-- Source information --
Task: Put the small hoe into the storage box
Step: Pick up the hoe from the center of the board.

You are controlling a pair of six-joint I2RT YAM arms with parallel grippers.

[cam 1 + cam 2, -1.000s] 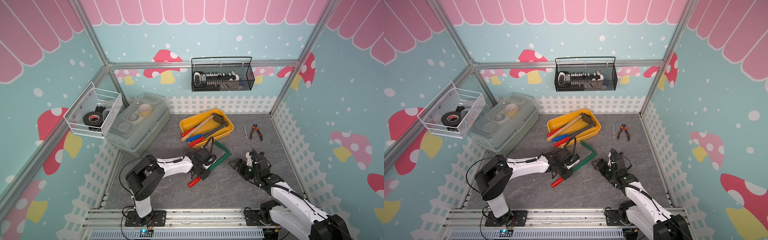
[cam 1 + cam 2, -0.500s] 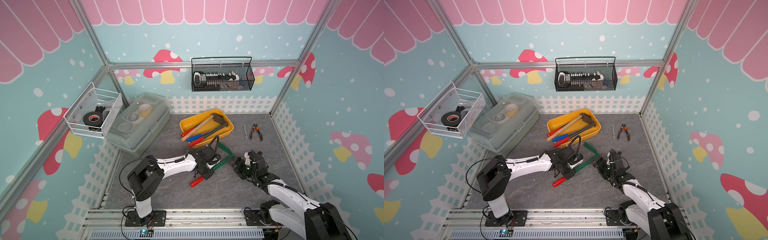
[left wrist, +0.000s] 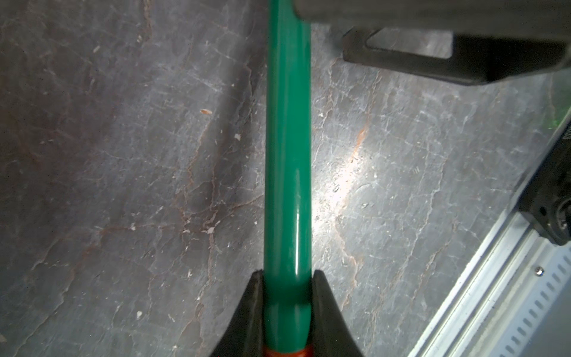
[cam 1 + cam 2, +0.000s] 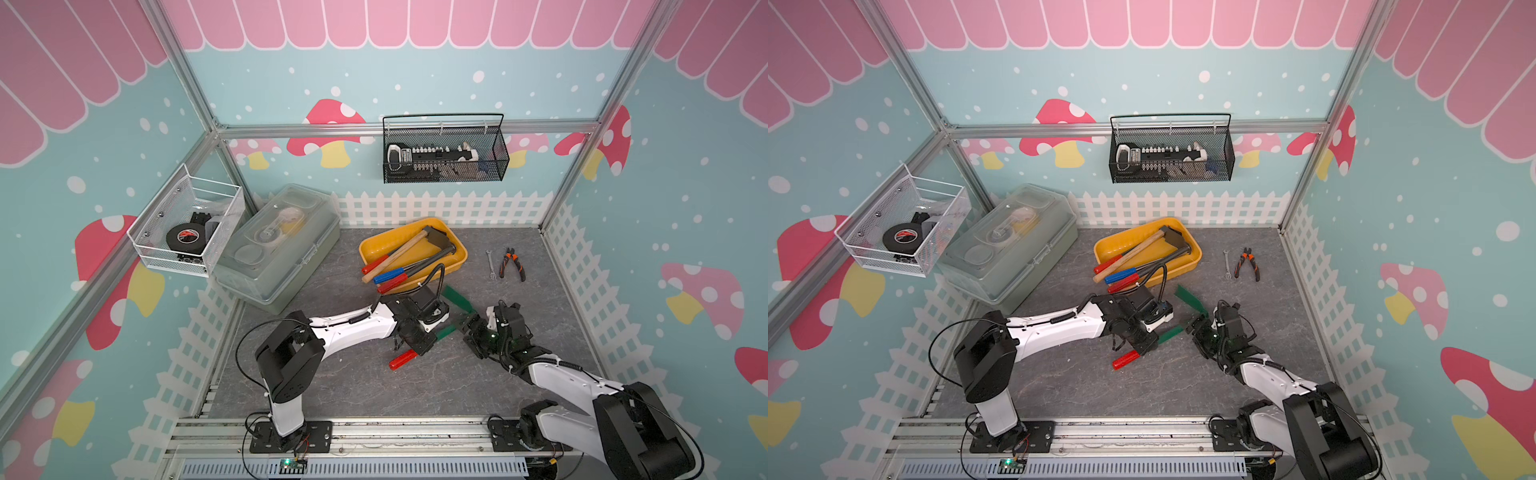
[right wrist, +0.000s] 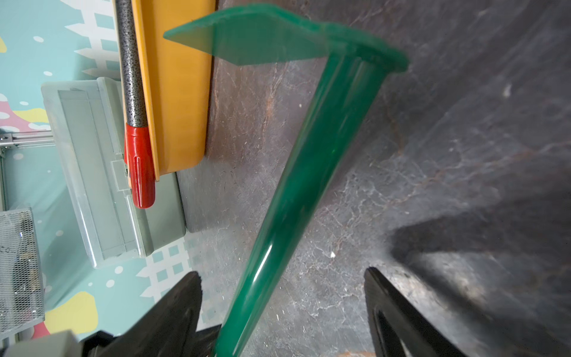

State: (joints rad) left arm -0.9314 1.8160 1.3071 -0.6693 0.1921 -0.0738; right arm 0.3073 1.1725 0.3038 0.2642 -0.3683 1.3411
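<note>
The small hoe [image 4: 445, 331] has a green shaft, a green blade and a red grip [image 4: 402, 360]. It hangs just above the floor in both top views, blade [image 4: 1191, 300] pointing toward the storage box. My left gripper [image 3: 288, 275] is shut on the green shaft right above the red grip. My right gripper [image 5: 282, 275] is open and straddles the shaft nearer the blade, with clear gaps on both sides. The storage box [image 4: 460, 258], a shallow yellow tray, sits behind the hoe and holds several long-handled tools. Its yellow wall [image 5: 179, 92] shows in the right wrist view.
A translucent grey lidded box [image 4: 282, 245] stands at the back left. Pliers [image 4: 512, 264] and a small wrench [image 4: 491, 264] lie right of the tray. A black mesh basket [image 4: 444, 153] and a white mesh basket [image 4: 187, 228] hang on the walls.
My right gripper has moved left until its open jaws straddle the hoe's shaft. The left gripper has carried the hoe slightly to the right, still shut on it.
</note>
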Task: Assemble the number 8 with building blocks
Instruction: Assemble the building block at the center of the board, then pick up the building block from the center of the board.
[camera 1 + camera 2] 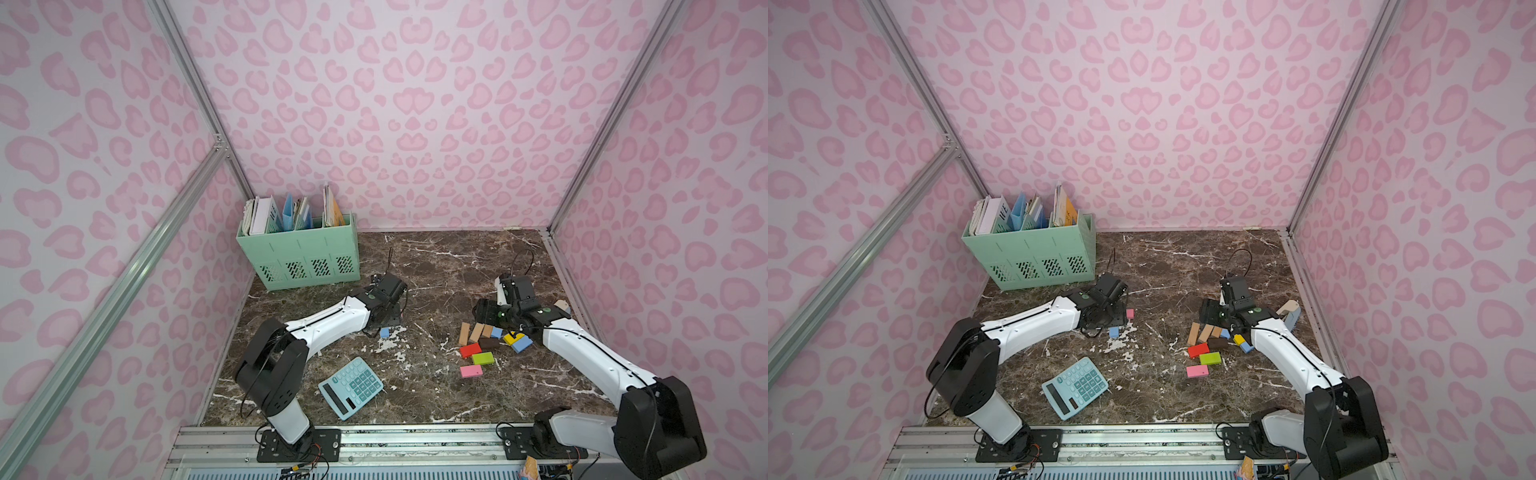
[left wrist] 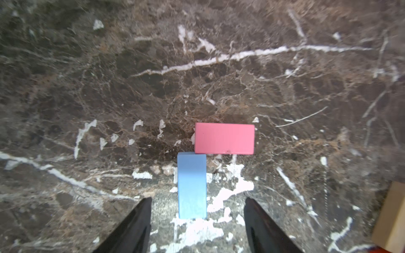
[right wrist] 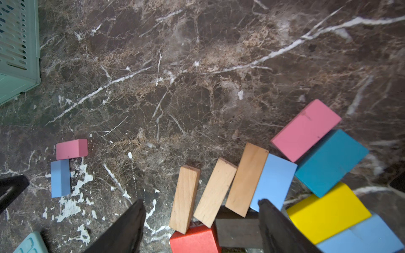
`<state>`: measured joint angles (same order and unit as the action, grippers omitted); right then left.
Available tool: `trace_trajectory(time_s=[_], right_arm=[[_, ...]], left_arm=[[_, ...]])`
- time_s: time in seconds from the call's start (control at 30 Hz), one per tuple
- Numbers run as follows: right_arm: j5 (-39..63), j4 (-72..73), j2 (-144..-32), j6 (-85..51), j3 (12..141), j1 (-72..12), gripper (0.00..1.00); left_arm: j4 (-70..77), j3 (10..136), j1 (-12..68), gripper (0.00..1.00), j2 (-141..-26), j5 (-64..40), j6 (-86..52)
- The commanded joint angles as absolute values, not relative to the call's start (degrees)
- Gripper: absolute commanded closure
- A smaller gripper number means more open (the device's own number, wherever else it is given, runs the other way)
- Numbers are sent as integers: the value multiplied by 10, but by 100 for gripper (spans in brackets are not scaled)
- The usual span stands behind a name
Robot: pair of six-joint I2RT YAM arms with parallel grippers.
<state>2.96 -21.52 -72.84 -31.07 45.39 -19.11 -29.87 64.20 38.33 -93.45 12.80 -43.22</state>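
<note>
My left pincer [image 2: 197,198] is open. Its two black fingers stand apart, and the near end of the light blue block [image 2: 192,186] lies between them. I think neither finger touches it. That block lies flat on the table [image 2: 197,76]. Its far end meets the long side of the pink block [image 2: 224,138], which lies across it, so the two make a corner. I think this is the start of my 8, with two pieces down and many more to go. My right pincer [image 3: 201,200] is open too and holds nothing. It hangs over the heap of blocks [image 3: 274,181], well apart from the corner, on the right side of the table. Right under it are three bare wood blocks [image 3: 215,192], lying close side by side. Around them are red, dark brown, light blue, teal, yellow and pink ones. In both top views a green block [image 1: 483,358] lies a bit nearer to me. They are all small and flat with sharp edges, like dominoes. I guess the next job is to pick one block from the heap and bring it to the corner. The blocks lie tight together, so my fingers must close on one only and not push the others. Then it must go down straight, without bumping the two in the corner.
</note>
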Motion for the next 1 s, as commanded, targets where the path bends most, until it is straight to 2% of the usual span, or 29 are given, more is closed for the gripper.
trace_trajectory(time_s=[0.0,0.3,0.53,0.8,0.97], right_arm=[[-15,-238,-745,-314,472,-182,17],[-25,-228,-814,-316,499,-97,19],[-19,-204,-879,-331,517,-85,21],[-4,-180,-917,-364,514,-85,35],[-15,-184,-930,-374,516,-84,37]], left_arm=[[-322,631,383,24,-889,134,-408],[-378,626,383,12,-755,165,-365],[-407,622,382,4,-688,195,-326],[-410,611,382,2,-643,220,-276],[-398,592,381,1,-622,230,-263]])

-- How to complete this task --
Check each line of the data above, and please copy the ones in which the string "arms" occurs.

-- Answer to this task --
You are controlling a pair of six-joint I2RT YAM arms with parallel grippers.
Robot: pair of six-joint I2RT YAM arms with parallel grippers.

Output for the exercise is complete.